By definition, theatre is a difficult thing to reformat; the process and cost of asking an audience to potentially return night after night to see a longer story often isn’t practical and while there are notable examples of plays that exist over multiple parts – the Henriad Trilogy and Angels in America (recently added to the National Theatre at Home streaming service), being the most obvious – what Stevens in looking to do with Late Night Staring at High Res Pixels just isn’t possible on stage, and this play will certainly take on a different resonance when the Finborough space reopens. So, the current lockdown gives Stevens the opportunity to serialise her work as Charles Dickens, Wilkie Collins and Arthur Conan Doyle once did in periodicals, while at the same time using the technical possibilities of digital theatre to create a particular visual style and tone that brilliantly enhances the depth of this material.
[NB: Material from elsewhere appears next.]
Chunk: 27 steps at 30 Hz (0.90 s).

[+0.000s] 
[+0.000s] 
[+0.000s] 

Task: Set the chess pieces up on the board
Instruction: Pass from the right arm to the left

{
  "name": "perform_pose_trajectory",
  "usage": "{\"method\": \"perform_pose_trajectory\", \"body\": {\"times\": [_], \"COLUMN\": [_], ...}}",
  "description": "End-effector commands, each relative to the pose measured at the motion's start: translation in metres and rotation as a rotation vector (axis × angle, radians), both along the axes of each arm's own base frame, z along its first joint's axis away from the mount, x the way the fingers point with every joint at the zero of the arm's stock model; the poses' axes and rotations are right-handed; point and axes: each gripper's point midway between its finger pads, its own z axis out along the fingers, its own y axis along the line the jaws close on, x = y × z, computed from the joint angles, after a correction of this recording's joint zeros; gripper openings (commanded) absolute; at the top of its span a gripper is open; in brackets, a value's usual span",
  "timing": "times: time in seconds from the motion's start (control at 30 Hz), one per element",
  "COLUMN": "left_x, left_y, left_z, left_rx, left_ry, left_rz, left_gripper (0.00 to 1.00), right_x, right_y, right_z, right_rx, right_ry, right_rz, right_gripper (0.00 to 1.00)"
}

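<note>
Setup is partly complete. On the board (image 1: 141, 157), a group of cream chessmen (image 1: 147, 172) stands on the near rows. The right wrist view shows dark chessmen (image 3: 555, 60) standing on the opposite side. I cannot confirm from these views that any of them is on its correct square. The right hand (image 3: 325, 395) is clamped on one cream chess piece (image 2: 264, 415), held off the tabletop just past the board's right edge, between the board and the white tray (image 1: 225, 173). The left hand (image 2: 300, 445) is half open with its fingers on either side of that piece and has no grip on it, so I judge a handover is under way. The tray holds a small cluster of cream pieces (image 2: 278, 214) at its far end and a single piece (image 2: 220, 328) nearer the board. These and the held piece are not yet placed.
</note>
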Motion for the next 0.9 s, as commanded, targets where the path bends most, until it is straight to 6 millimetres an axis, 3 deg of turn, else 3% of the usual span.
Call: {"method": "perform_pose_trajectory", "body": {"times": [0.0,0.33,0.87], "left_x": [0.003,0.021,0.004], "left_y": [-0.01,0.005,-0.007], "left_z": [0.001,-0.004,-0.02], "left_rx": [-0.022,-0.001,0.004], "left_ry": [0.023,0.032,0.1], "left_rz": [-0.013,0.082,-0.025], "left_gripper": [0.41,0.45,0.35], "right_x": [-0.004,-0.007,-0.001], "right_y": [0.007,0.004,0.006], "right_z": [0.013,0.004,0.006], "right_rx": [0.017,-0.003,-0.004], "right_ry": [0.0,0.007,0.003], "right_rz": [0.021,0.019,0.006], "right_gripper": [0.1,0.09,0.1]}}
With 14 of the 28 episodes so far aired and new editions premiering daily at 6pm, Late Night Staring at High Res Pixels has already become a gripping anatomy of relationships and the attempts to manipulate two quite different women. Stevens plays “A”, the man’s confidant and world-wise best friend who, while well-aware of his approach to dating and occasionally inappropriate behaviours, remains weirdly drawn to him almost in spite of herself. This smart, glamorous and self-assured woman feels only sympathy for his forlorn girlfriend, known only as “1”, but in trying to offer support, her conflicted loyalties become entangled in awkward exchanges and territorial divides that build a wall between the two women.
Structurally, Stevens employs a she said/she said format, giving each woman the space to talk in half the episodes. Usually 1 is first and A second, with only two of the 6-minute sessions involving a conversation between them on the phone – the only piece of direct dialogue in this first part of the series. Each monologue advances the overall story, outlining particular incidences, activities and plot developments that progress the narrative while complementing one another. In doing so, the viewer is able to see two versions of the same story with an insight into how events are intended and then received.
1 agonises over a racy picture to her boyfriend, posing for and trying to perfect it, yet we learn from A that the boyfriend received it during Sunday lunch with his family and showed it quite thoughtlessly. Later in Episode 8, the women reflect on their own conversation with one another; A reiterates her feelings of sympathy and concern for 1 as a result of the man’s bad behaviour while these overtures are less well received by 1 who, afraid that her boyfriend will find out, is unconvinced by A’s protective approach. The shifting perspective here is one of the most intriguing aspects of the play, considering how the same events can be perceived or be relayed completely differently.
Steven’s writing captures those unspoken nuances between two people and the messages conveyed without any words being spoken. D.H. Lawrence elucidates this so well in Sons and Lovers where he explores an unspoken tension between the central couple resulting from changes of mood and the process of two souls struggling for and against one another that undercuts the success of their meeting. Stevens draws out precisely that experience here, where communication becomes stilted even uncomfortable despite A and 1 both saying the right things. This recognition that voice and chemistry can simultaneously be at odds adds layers to the story that keeps the audience coming back for each installment.
Its cinematic style is another, and director Lily McLeish along with Designer Anna Reid have created one of the most visually arresting hybrid productions of recent months, using colour, tonal variation and pattern to give variance to each sequence while saying so much about the personality and emotional state of the characters. The back and forth structure is energised by locating each scene in a different part of A and 1’s homes while unusual shots and perspectives add a beauty and meaning to the unfolding story. It is incredibly stylish, even chic, and McLeish uses the spaces so carefully to immerse the viewer in these separate lifestyles while pushing the boundaries of technique to visually hold our attention – an approach that works whether you watch this piecemeal or in binge sittings.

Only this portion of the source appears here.